■ What needs to be done:
Pull every line containing "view" out of the listing below.

■ Recorded data:
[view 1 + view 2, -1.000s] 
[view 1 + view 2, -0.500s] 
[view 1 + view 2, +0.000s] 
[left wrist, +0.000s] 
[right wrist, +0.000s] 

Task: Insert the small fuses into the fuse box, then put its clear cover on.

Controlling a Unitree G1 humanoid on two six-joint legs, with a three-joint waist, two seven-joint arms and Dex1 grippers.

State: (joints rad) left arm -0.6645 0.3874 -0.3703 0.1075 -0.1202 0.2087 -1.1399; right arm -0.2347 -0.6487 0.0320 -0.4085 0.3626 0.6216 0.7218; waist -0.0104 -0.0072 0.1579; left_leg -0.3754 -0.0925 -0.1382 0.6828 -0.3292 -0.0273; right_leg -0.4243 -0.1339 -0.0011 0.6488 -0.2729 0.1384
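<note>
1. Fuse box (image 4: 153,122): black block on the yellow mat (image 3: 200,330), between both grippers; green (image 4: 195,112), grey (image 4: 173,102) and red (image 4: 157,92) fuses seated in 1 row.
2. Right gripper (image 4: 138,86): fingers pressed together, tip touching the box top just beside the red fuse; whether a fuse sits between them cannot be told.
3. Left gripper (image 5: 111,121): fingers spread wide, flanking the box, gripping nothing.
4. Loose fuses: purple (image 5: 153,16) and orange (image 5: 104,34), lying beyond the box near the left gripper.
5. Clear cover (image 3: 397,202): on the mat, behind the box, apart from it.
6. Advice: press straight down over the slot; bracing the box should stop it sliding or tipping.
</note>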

■ Answer to this task:
[view 1 + view 2, -1.000s] 
[view 1 + view 2, -0.500s] 
[view 1 + view 2, +0.000s] 

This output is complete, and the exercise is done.